We obtained sputum specimens from 229 individuals with the following conditions: chronic pulmonary aspergillosis (66.8%, 153/229), allergic bronchopulmonary aspergillosis (25.3%, 58/229) and Aspergillus bronchitis (7.9%, 18/229). Individuals with invasive pulmonary aspergillosis were not included. The positivity rate of conventional culture was 15.7% (36/229, 95% CI 11.6%–21.0%) and that of HVC was 54.2% (124/229, 95% CI 47.7%–60.5%) (p < 0.001). The higher positivity rate of HVC was demonstrated regardless of administration of antifungal treatment.
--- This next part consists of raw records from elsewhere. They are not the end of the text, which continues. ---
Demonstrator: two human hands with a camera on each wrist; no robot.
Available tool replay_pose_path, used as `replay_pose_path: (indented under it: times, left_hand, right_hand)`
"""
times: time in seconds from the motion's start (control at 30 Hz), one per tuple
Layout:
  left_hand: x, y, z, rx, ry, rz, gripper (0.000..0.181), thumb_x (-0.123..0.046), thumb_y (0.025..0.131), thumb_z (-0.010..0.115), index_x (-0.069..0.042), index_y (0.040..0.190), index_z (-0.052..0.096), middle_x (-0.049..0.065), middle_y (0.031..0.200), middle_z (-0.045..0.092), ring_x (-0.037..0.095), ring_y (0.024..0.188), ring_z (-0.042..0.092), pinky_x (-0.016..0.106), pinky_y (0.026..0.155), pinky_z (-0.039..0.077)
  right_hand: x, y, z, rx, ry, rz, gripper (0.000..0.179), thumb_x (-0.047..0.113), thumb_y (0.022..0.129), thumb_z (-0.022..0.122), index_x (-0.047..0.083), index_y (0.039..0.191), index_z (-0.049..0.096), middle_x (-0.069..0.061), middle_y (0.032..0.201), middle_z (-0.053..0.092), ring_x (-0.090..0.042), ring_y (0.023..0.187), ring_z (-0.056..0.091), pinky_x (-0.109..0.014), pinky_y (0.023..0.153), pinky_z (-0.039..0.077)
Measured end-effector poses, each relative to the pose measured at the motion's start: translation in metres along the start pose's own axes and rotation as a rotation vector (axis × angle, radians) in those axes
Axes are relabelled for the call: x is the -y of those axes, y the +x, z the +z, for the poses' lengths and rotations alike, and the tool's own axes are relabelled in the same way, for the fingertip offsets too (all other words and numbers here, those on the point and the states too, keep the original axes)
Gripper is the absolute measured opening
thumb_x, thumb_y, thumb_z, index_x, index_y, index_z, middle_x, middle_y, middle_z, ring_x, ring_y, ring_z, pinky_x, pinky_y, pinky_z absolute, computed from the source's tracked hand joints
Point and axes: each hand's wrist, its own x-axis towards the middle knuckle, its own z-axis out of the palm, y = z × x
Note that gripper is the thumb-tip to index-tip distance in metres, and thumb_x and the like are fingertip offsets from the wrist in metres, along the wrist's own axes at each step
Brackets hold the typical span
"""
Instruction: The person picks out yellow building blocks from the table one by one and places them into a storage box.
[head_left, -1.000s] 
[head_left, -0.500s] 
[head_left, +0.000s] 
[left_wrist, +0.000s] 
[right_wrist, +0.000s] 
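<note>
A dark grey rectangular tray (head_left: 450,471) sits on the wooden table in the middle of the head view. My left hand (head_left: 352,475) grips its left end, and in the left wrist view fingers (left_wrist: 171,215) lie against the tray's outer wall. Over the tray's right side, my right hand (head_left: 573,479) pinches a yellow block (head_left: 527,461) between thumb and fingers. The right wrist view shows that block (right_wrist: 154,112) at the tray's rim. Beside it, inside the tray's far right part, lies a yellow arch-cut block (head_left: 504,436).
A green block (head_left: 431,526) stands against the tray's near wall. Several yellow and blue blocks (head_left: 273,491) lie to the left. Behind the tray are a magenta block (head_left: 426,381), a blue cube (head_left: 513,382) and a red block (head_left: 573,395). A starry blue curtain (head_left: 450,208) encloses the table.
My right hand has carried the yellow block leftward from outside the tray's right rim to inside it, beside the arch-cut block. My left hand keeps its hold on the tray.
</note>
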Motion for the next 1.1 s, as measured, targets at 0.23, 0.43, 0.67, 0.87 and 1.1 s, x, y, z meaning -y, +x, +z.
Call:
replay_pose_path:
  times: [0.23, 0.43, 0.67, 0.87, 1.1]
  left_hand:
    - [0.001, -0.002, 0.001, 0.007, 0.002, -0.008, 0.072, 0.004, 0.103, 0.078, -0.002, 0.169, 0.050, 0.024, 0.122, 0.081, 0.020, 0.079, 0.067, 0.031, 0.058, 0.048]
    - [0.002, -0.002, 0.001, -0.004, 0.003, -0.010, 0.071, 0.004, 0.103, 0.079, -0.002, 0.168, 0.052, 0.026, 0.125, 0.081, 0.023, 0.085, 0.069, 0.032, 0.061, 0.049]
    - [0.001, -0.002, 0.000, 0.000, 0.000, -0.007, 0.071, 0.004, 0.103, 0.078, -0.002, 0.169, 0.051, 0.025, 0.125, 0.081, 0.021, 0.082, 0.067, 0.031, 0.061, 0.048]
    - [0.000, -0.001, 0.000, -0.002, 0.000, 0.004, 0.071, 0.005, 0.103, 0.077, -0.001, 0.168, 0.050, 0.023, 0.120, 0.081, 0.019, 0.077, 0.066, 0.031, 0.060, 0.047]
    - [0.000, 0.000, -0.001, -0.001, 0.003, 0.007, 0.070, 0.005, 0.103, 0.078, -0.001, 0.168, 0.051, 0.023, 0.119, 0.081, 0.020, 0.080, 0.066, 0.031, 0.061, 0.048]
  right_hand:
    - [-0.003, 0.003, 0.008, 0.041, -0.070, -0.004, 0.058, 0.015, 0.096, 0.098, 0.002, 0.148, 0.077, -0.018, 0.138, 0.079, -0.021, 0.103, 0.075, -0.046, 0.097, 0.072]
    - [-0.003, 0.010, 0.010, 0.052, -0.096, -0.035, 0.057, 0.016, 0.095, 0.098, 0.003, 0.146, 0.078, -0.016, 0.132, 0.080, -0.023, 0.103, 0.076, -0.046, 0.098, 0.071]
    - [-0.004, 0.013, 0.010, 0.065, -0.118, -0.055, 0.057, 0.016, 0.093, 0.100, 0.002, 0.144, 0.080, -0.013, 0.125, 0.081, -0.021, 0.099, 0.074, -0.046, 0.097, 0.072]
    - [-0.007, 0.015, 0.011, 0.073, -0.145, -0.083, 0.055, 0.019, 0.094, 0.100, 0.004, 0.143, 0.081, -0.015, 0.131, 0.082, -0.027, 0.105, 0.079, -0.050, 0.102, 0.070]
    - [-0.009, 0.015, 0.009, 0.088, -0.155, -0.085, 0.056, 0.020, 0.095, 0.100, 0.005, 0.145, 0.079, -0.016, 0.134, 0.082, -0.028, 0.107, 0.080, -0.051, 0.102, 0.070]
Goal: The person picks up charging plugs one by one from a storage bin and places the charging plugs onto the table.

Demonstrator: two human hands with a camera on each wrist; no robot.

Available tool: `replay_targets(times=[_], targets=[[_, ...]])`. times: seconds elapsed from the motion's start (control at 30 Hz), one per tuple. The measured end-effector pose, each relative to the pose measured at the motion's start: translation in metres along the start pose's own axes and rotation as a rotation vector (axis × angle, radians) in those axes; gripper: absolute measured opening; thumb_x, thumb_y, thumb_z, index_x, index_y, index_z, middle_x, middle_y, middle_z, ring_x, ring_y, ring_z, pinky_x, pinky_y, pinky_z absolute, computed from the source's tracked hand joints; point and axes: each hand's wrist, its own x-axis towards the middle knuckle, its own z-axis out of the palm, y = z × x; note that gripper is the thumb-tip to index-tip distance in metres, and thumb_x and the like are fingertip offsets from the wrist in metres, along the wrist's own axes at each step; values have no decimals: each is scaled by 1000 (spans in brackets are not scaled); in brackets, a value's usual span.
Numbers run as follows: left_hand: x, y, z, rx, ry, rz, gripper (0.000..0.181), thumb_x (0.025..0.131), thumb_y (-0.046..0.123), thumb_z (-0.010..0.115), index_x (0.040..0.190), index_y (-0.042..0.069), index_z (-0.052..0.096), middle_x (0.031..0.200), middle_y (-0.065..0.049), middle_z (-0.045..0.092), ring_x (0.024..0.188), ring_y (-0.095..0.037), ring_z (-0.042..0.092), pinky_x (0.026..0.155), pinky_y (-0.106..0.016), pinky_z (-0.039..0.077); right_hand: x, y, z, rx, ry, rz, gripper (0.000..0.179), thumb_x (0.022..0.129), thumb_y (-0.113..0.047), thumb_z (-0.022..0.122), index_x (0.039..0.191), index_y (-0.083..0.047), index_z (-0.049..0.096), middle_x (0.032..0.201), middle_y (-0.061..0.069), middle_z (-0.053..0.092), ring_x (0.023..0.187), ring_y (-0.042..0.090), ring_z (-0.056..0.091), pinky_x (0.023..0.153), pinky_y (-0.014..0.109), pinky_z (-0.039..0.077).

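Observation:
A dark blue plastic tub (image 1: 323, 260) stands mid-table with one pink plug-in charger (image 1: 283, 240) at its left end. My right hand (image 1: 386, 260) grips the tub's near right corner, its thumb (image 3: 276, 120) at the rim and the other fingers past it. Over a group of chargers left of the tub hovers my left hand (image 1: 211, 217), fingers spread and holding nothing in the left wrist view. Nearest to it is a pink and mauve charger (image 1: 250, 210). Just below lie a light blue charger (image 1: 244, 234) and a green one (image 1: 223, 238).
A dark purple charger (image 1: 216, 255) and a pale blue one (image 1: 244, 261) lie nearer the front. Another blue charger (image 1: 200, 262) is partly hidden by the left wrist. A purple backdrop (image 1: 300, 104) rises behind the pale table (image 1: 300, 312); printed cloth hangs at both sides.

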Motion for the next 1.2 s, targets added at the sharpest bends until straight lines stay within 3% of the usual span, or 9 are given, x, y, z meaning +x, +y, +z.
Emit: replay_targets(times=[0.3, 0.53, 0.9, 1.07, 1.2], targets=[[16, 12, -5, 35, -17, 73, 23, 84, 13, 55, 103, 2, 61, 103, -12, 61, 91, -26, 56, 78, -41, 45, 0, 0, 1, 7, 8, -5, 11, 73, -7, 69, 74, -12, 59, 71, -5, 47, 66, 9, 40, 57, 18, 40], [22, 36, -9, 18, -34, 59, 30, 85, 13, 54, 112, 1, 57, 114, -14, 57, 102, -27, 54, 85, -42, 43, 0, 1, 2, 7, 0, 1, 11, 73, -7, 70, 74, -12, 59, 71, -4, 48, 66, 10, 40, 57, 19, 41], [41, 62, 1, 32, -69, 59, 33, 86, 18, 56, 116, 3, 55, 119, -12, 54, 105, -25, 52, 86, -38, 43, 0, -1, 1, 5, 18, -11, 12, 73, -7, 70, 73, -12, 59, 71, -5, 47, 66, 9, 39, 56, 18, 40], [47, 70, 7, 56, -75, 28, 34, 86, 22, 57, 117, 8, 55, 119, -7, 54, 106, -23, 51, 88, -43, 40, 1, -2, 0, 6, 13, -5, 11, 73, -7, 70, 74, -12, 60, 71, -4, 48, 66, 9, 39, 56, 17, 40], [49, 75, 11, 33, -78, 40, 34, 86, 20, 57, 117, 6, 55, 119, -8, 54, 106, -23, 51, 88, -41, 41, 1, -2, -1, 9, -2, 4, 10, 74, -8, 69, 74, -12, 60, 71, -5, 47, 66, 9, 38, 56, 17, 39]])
Quantitive real-time PCR had an overall positivity rate of 49.2% (65/132, 95% CI 40.9%–57.7%), comparable to that of HVC.

Conclusion

Detection of Aspergillus spp. in sputum is greatly enhanced by HVC. HVC allows for detection of azole-resistant isolates that would have been missed by conventional culture. This method can be performed in any microbiology laboratory without the need for additional equipment.



中文翻译:

大容量培养和实时定量PCR检测痰中的曲霉菌。

目标

痰培养是诊断肺曲霉病的一种不灵敏的方法。生物体的生长可以确定致病菌种和药敏试验,这两者都可以为治疗选择提供依据。目前的做法是培养一份稀释的痰。我们评估了培养大量未经处理的痰的价值,这种方法被我们称为高容量培养(HVC)。

方法

通过常规培养(在37°C和45°C下在Sabouraud琼脂上匀浆,稀释的痰等分试样最多5天)和HVC(在30°C下在Sabouraud琼脂上使用未稀释的痰液长达14天)对样品进行处理)。通过定量实时PCR测试单独的样品。通过EUCAST标准进行抗真菌药敏试验。

结果

我们从229名患有以下情况的个体获得了痰标本:慢性肺曲霉菌病(66.8%,153/229),过敏性支气管肺曲霉菌病(25.3%,58/229)和霉菌性支气管炎(7.9%,18/229)。不包括有侵袭性肺曲霉病的个体。常规培养的阳性率为15.7%(36 / 229,95%CI 11.6%–21.0%),而HVC的阳性率为54.2%(124/229,95%CI 47.7%–60.5%)(p <0.001)。无论是否使用抗真菌治疗,均显示出HVC的阳性率更高。实时定量PCR的总体阳性率为49.2%(65 / 132,95%CI为40.9%–57.7%),与HVC相当。

结论

曲霉属的检测。HVC可大大增强痰液中的胆固醇。HVC可以检测常规培养可能遗漏的抗唑类分离株。此方法可以在任何微生物实验室中进行,而无需其他设备。